Dudley Building Society will cut rates across its expat and self-build home loans by up to 35 basis points tomorrow (23 April).
The mutual says two-year fixed expat residential rates will now start at 6.45% for loans up to 60% loan to value and from 6.55% for loans up to 85% LTV.
Two-year buy-to-let expat fixes will begin at 6.55% for up to 70% LTV and 6.65% for up to 80% LTV.
Expat holiday let two-year fixes will start at 6.55% up to 70% LTV and 6.65% up to 80% LTV.
The lender will consider applications from a wide range of countries and in over 160 currencies and can accept income from one foreign currency, plus income derived in sterling.
In the firm’s self-build range, its 2.40% self-build discount for term (advance) rate will be reduced to 6.84% up to 80% LTV, while the 2.50% self-build discount for term (arrears) rate has been lowered to 6.74% up to 80% LTV.
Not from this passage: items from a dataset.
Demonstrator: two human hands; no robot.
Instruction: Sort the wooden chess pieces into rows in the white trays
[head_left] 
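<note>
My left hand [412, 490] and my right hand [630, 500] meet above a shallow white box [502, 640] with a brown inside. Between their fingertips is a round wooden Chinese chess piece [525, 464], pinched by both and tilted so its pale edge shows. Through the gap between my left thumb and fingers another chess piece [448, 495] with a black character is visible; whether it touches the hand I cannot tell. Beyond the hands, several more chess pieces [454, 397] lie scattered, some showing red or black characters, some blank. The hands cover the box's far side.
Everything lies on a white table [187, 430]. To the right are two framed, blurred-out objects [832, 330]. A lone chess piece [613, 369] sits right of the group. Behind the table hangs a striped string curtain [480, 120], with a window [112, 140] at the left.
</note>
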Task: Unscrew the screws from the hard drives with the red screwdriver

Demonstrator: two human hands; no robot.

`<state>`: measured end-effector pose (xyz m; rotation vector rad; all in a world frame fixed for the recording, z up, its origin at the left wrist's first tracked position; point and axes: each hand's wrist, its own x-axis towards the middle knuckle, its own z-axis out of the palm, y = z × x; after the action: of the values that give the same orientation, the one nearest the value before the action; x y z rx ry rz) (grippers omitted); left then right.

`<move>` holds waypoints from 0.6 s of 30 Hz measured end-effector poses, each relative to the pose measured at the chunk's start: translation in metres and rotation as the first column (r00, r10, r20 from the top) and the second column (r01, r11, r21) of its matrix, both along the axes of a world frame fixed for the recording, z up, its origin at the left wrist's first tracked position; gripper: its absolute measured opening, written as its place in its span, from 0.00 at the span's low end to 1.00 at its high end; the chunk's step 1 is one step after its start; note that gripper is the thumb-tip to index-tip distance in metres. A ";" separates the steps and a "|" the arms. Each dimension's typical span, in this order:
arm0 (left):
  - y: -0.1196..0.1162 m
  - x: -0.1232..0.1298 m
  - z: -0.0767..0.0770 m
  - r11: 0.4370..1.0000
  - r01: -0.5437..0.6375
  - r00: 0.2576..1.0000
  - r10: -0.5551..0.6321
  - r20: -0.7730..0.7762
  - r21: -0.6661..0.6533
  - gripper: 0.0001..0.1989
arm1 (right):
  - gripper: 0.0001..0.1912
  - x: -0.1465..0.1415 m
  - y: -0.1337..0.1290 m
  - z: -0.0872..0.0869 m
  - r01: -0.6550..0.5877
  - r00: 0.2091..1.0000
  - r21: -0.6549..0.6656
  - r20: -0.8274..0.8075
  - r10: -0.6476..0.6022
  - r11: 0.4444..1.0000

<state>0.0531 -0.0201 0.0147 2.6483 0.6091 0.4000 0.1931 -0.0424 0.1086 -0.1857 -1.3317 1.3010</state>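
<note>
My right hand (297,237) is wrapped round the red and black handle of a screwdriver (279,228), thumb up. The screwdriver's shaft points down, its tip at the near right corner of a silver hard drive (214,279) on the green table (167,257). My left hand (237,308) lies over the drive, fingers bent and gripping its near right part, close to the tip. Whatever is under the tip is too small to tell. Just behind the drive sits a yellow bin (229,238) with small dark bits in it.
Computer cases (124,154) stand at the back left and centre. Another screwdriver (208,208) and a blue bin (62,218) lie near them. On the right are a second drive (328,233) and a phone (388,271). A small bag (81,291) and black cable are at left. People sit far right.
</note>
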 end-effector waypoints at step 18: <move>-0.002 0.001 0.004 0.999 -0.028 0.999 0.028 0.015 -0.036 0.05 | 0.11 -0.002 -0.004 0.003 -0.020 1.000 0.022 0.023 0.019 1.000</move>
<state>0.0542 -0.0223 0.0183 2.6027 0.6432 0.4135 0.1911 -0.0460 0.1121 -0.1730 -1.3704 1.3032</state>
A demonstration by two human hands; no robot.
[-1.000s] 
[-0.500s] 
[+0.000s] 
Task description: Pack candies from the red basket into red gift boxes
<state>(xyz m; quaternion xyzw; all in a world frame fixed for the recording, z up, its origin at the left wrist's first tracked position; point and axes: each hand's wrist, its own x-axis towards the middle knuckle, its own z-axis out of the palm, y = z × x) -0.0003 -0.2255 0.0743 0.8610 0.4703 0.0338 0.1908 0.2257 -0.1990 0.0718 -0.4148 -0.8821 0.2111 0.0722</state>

The 2.60% eco self-build discount for term (advance) rate will be cut to 6.64% for loans up to 80% LTV, while the 2.70% eco self-build discount for term (arrears) rate will be reduced to 6.54% for loans up to 80% LTV.
The mutual will lend up to £1.5m across its expat residential range and up to £1m across its expat BTL and holiday let range, as well as its self-build products.
Dudley Building Society distribution director Robert Oliver says: “Brokers can be confident that they will receive a flexible and personalised approach to underwriting when submitting mortgage applications to us.”